A plastic rod containing some kind of liquid that glows. The good ones usually last for 18 to 24 hours. Used primarily by ravers while liquid dancing. They make for lots of fun in a really dark setting. They also last longer if you freeze them after you are done using them for the night. For a really cool effect, play with glowsticks while on psychotropic substances.

There are hundreds of uses for this trippy little sticks. A few that come to mind date back many years before such things as rave parties ever existed. While very young, I was known to carry these light sources while dressed up in constume on halloween. As it was too dark outside, I found comfort in knowing that drivers and other trick-or-treaters could see me clearly.

I also used to take them on camping trips, which has many uses. Especially on those trips that you plan to do some night hiking, and you want to mark your campsite so it is easy for you to find. (Mind you, there are far better light sources if you want to see what's immediately in front of you). For the boy scouts out there, lord knows, I've used these many times on Snipe Hunts to scare young little scouts.

If you're a juggler, they make good night-time juggling show props. But they do get kind of hard to stare at for too long a time.

Glowsticks (and to an extent their biological cousins, the firefly) use a process called chemiluminescence to produce light. Most common glowsticks use hydrogen peroxide in an ampule which is broken when you snap the stick and is mixed with a liquid called ester to start the chemical reaction.

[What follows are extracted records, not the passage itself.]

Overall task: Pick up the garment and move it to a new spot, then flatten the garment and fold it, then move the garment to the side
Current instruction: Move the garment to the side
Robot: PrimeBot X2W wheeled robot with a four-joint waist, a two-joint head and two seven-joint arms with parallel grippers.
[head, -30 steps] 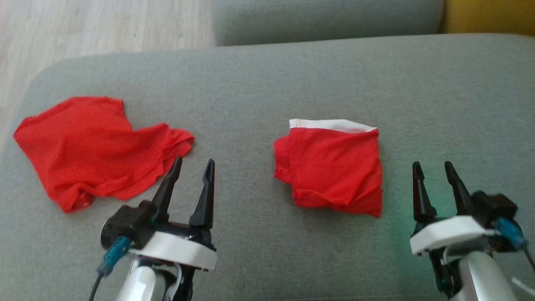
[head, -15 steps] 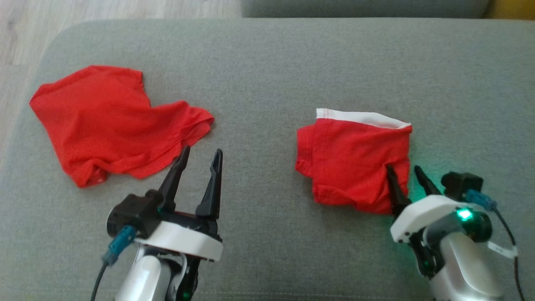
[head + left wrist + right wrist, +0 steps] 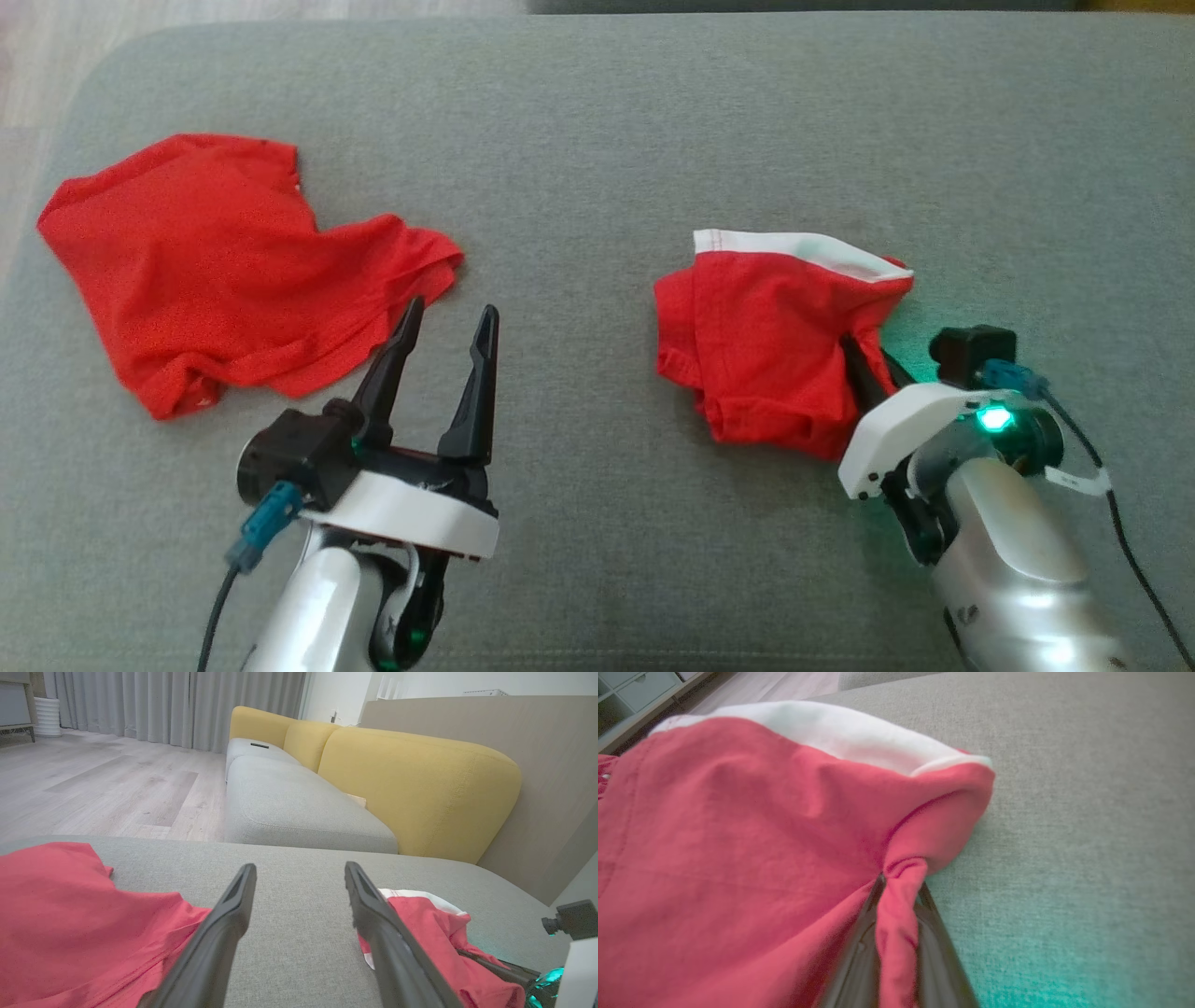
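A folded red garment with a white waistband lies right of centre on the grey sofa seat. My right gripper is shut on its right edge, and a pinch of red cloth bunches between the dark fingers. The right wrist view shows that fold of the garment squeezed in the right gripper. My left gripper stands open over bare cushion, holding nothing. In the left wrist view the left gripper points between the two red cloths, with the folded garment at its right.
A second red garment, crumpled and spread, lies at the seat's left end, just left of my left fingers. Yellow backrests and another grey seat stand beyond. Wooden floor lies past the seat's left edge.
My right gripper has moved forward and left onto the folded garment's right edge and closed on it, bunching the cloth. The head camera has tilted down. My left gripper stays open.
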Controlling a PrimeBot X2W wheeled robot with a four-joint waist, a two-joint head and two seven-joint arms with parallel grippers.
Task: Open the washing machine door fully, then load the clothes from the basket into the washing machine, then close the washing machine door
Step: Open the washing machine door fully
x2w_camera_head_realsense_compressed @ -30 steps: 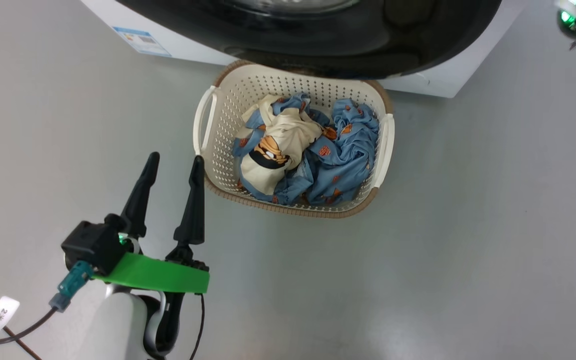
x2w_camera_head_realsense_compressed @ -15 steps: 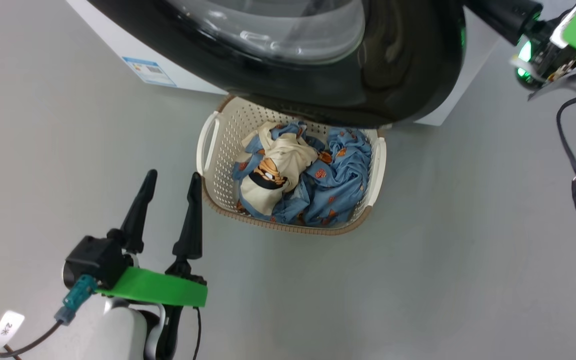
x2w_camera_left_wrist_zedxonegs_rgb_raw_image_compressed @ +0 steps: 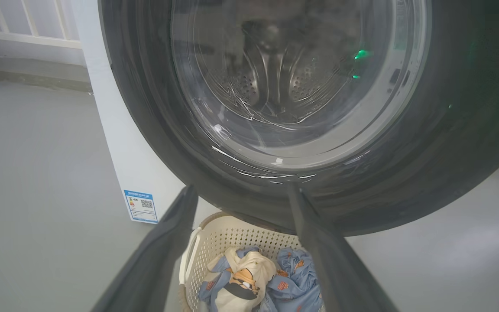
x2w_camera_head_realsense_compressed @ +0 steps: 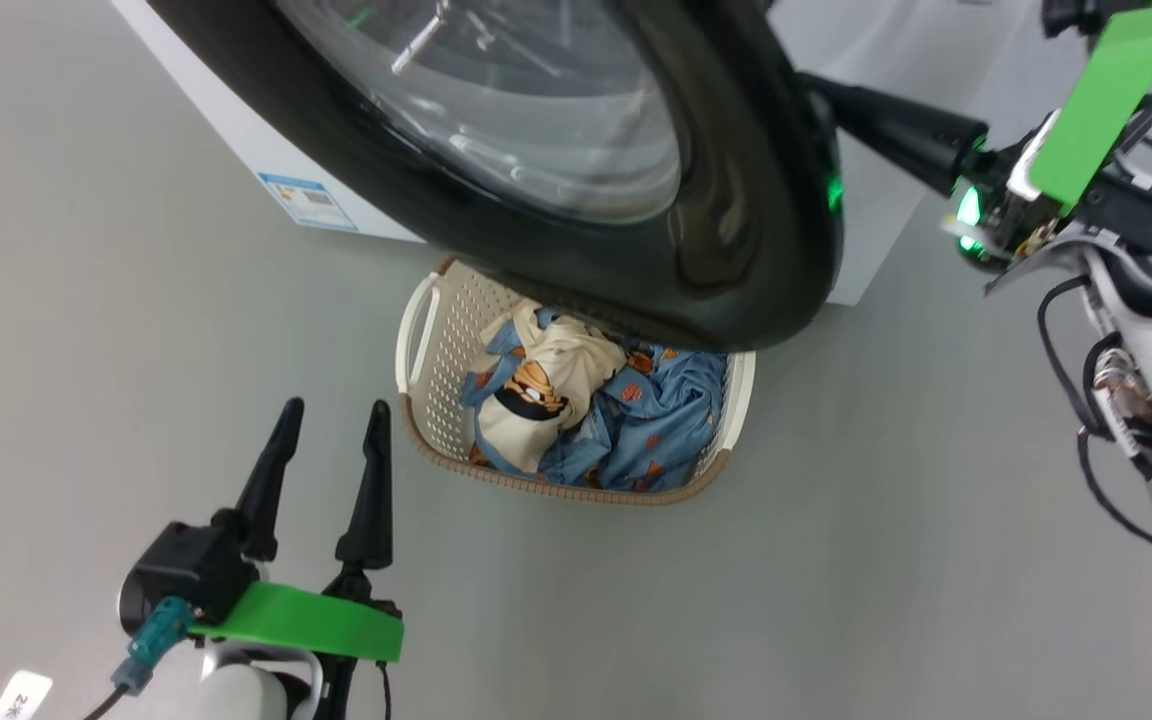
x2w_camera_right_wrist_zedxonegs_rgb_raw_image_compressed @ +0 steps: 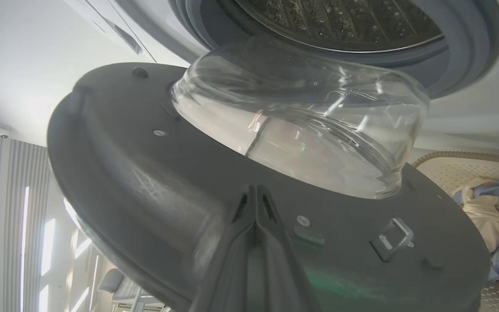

Differences between the duration and consequently brightness of the reaction is dependent on the amount of hydrogen peroxide provided. Larger amounts of hydrogen peroxide will produce a faster and brighter reaction. Lesser amounts will of course produce a slower and dimmer reaction.

Lowering the temperature of a glowstick will of course slow down the chemical reaction time; raising the temperature will speed it up. Your average "rave-quality" glowstick will survive 5 hours in normal situations (even less if you hit me upside the head with it while I'm lost in a jig).

It seems popular to deride the various stereotypical members of the rave culture. Glow sticks ("sticks") are an enduring fixture in that culture, of which I am an occasionally proud member. Sticks are popular within most sub-genres and I have seen them in just about every part of the world where people enjoy techno music (that would be more or less everywhere, right?).

Sticks have some basic parts: the shaft, the cap (some sticks have no cap, but most do), and the hook. Sometimes the hook and cap are integrated, sometimes the hook is removable, etc. They come in many colors, some of which are described later on.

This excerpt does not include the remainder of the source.